%%

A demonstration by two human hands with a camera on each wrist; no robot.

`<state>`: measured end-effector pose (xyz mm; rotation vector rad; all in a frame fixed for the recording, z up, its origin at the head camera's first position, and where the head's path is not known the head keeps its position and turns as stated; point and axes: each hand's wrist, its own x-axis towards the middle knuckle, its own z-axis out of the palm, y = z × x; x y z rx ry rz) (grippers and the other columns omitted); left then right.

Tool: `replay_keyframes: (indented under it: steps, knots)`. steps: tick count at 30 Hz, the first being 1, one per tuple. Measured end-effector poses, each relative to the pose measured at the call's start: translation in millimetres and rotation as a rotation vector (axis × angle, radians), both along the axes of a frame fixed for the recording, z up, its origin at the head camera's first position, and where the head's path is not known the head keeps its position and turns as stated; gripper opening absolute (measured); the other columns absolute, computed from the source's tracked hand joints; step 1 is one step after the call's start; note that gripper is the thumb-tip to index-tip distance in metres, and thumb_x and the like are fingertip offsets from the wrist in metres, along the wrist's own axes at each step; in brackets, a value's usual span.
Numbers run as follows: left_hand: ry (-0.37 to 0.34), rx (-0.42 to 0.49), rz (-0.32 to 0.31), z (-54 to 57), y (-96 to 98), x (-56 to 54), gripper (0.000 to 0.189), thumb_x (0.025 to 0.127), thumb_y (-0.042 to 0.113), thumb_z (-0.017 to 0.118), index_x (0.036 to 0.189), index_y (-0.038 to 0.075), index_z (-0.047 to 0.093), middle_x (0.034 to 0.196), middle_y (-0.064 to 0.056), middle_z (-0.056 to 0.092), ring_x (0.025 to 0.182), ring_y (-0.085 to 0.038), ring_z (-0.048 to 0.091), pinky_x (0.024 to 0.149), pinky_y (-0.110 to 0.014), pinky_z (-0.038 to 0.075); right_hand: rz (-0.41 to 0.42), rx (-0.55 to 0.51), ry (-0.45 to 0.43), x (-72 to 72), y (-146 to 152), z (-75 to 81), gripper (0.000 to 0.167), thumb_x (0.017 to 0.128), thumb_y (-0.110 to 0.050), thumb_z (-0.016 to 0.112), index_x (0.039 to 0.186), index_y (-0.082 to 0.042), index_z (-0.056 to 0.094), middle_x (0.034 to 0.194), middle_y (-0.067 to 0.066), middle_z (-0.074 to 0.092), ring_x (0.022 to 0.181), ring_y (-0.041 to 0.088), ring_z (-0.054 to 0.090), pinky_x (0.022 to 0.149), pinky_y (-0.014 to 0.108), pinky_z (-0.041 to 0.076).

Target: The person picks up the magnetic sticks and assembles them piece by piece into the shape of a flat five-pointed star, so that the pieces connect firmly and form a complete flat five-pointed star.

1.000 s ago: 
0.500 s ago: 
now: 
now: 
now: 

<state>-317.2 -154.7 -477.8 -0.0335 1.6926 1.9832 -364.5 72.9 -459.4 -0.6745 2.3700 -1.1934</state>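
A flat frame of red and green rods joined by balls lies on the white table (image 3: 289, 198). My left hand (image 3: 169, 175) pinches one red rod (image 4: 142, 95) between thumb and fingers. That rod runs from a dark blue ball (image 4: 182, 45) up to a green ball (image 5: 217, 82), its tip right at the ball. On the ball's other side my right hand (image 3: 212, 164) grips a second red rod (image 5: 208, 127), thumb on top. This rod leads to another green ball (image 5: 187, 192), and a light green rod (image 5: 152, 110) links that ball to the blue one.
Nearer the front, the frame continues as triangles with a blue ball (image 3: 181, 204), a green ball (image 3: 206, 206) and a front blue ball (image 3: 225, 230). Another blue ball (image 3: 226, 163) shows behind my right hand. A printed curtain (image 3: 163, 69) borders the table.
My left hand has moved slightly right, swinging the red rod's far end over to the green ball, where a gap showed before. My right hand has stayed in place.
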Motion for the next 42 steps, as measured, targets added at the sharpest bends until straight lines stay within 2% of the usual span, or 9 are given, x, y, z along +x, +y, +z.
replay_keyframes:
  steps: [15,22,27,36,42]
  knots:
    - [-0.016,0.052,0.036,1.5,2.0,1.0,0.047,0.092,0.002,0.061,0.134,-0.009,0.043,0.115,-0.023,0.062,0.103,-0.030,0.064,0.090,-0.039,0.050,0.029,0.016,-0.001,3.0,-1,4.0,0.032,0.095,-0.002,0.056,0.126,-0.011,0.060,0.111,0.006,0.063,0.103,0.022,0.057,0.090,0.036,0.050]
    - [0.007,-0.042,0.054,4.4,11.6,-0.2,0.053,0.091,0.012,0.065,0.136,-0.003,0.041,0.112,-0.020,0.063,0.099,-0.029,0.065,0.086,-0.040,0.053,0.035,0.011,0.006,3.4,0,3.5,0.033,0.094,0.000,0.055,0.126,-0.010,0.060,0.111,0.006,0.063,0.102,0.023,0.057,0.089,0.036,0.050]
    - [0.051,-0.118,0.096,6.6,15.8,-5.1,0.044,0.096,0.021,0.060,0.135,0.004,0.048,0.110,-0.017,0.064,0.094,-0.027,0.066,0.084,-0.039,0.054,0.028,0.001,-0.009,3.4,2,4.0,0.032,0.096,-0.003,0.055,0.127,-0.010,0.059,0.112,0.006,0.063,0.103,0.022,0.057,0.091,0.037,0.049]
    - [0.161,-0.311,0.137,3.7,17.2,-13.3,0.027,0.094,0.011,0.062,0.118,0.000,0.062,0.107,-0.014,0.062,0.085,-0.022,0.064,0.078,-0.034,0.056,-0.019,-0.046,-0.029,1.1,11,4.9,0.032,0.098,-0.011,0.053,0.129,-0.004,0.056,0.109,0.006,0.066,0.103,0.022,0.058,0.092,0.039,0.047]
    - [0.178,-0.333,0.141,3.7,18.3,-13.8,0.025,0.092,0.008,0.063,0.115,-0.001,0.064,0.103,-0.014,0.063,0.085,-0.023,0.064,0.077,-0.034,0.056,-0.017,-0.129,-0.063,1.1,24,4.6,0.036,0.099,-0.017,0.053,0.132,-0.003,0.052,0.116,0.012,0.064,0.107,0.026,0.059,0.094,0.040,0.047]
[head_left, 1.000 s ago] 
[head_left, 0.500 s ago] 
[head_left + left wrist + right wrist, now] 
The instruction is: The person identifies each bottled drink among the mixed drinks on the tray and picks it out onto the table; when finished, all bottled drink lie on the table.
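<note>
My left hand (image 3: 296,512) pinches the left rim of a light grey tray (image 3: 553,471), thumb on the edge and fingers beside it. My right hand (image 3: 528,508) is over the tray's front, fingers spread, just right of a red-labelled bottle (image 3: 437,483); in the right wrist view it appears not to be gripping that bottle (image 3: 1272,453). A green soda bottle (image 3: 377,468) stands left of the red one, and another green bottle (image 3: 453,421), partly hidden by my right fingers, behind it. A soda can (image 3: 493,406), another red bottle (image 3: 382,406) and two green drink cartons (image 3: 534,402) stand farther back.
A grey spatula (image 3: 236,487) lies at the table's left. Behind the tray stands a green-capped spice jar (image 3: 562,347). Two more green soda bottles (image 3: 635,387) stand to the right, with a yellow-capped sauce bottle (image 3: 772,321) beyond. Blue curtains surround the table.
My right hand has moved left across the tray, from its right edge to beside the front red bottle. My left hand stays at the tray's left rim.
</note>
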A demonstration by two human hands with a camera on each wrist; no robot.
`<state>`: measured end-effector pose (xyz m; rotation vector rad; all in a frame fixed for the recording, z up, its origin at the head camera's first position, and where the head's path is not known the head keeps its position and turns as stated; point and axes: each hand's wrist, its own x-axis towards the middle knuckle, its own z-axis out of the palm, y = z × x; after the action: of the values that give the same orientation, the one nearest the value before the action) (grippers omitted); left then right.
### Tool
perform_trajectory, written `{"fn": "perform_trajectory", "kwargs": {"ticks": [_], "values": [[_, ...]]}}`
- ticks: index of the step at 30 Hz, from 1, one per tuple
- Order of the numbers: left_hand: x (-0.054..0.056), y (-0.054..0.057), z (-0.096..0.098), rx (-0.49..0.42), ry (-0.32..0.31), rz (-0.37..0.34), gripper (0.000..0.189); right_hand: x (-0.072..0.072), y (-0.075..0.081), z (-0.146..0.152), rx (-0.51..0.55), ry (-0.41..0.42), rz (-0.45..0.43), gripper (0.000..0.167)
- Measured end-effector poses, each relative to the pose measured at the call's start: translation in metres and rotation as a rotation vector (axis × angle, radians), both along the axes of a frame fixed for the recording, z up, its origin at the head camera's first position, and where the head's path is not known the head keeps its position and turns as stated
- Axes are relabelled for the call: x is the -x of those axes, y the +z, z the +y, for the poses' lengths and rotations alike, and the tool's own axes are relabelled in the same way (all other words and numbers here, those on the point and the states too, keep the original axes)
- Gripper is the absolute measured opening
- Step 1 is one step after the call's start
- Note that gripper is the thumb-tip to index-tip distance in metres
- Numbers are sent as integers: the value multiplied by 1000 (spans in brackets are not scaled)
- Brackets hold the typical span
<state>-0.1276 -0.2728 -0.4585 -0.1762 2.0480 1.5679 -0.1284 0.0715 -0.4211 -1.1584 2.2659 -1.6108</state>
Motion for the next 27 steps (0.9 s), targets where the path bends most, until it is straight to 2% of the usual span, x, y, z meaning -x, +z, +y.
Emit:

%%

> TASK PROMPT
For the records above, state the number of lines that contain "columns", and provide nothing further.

> RESULT FOR THIS TASK
2